GCPEA report reveals escalating violence against schools and universities amid global conflicts.


The Global Coalition to Protect Education from Attack (GCPEA) has reported a disturbing increase in violence against educational institutions worldwide. According to their latest report, “Education Under Attack 2024,” approximately 6,000 attacks on education occurred in 2022 and 2023, marking a nearly 20% increase compared to the previous two years. These incidents have resulted in over 10,000 students, teachers, and academics being harmed, injured, or killed in armed conflicts across the globe.

GCPEA researchers identified the highest numbers of attacks in Palestine, Ukraine, and the Democratic Republic of the Congo (DRC). In these countries, hundreds of schools were threatened, looted, burned, or targeted with explosive devices and airstrikes.

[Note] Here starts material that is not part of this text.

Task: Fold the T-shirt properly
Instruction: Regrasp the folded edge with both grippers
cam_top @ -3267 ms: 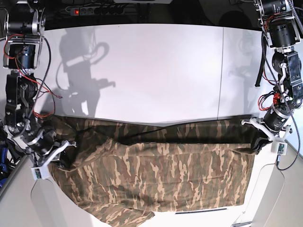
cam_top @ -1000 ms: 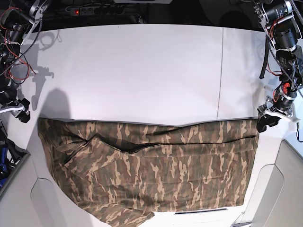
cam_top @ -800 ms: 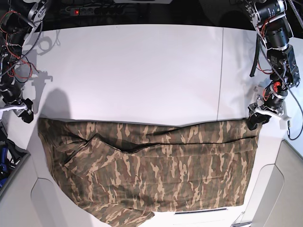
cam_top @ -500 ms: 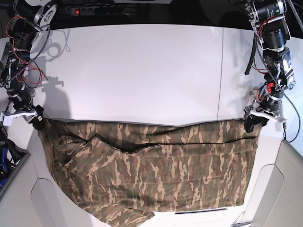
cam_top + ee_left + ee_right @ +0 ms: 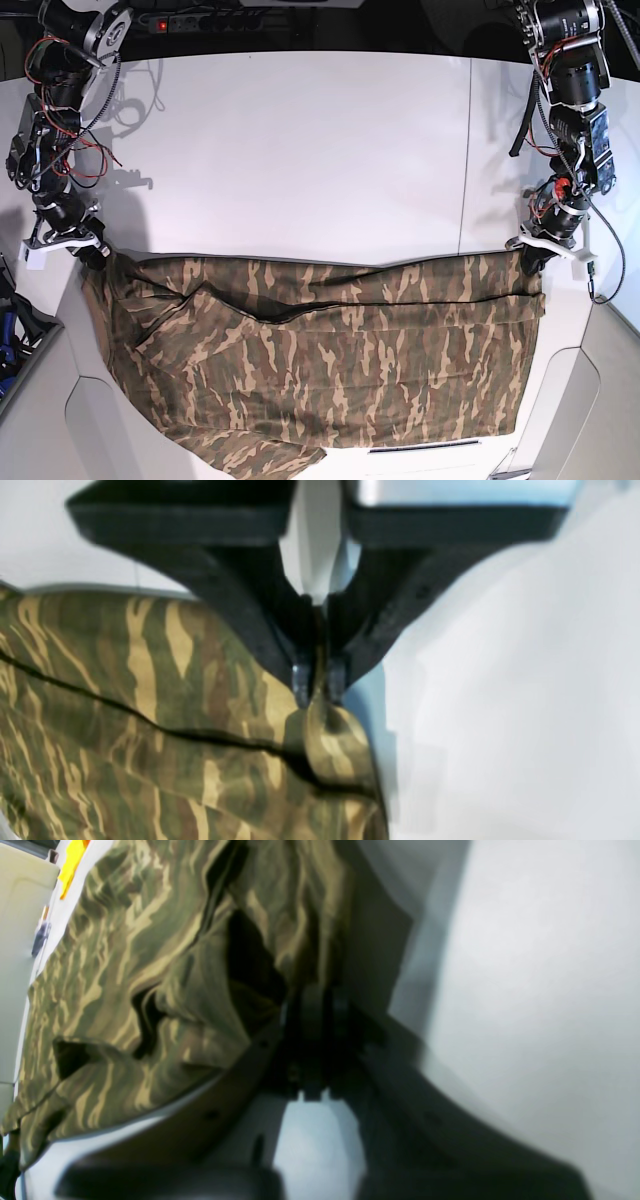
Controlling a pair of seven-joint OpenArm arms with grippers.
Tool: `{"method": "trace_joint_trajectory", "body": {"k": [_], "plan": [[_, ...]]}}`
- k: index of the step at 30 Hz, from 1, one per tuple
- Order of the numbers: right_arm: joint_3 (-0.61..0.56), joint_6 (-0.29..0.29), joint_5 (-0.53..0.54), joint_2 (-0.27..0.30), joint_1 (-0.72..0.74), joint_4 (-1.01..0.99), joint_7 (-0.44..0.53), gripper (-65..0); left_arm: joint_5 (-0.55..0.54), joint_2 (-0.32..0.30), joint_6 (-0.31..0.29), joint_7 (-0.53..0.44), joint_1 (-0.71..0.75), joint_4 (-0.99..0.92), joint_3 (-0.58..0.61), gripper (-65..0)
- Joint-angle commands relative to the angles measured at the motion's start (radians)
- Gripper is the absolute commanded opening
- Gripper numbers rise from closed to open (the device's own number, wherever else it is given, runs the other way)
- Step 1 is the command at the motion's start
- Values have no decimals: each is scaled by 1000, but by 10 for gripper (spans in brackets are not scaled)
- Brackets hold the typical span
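Observation:
The camouflage T-shirt lies folded across the near half of the white table, its far edge running from left to right. My left gripper is shut on the shirt's far right corner; in the left wrist view the black fingertips of that gripper pinch a fold of the cloth. My right gripper is shut on the far left corner; in the right wrist view its jaws close on the bunched cloth.
A seam divides the tabletop at the right. Pale raised panels flank the table's near corners. A power strip lies beyond the far edge.
Both arms have come inward and down to the shirt's far corners. Their jaws have shut on the cloth, which has lifted slightly at both corners.

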Motion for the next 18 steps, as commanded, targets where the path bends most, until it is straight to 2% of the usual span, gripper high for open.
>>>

The report highlights that attacks on education rose significantly in Palestine, Sudan, Syria, and Ukraine, while there were downward trends in the Central African Republic, Libya, Mali, and Mozambique.

Lisa Chung Bender, GCPEA executive director, emphasized the long-term consequences of these attacks. “In places like Gaza, in addition to the horrific loss of life, education itself is under attack. School and university systems have been shut down, and in some cases completely destroyed. This will have long-term consequences on social and economic recovery, as the very infrastructure needed for peace and stability have been targeted.”

In Palestine alone, over 475 attacks on schools were recorded in 2023. The escalation of hostilities following the October 7 attack by Hamas fighters into Israel and the subsequent Israeli military offensive in the Gaza Strip contributed to this surge. By April 2024, all universities and over 80% of schools in Gaza had been damaged or destroyed, according to the Occupied Palestinian Territory Education Cluster.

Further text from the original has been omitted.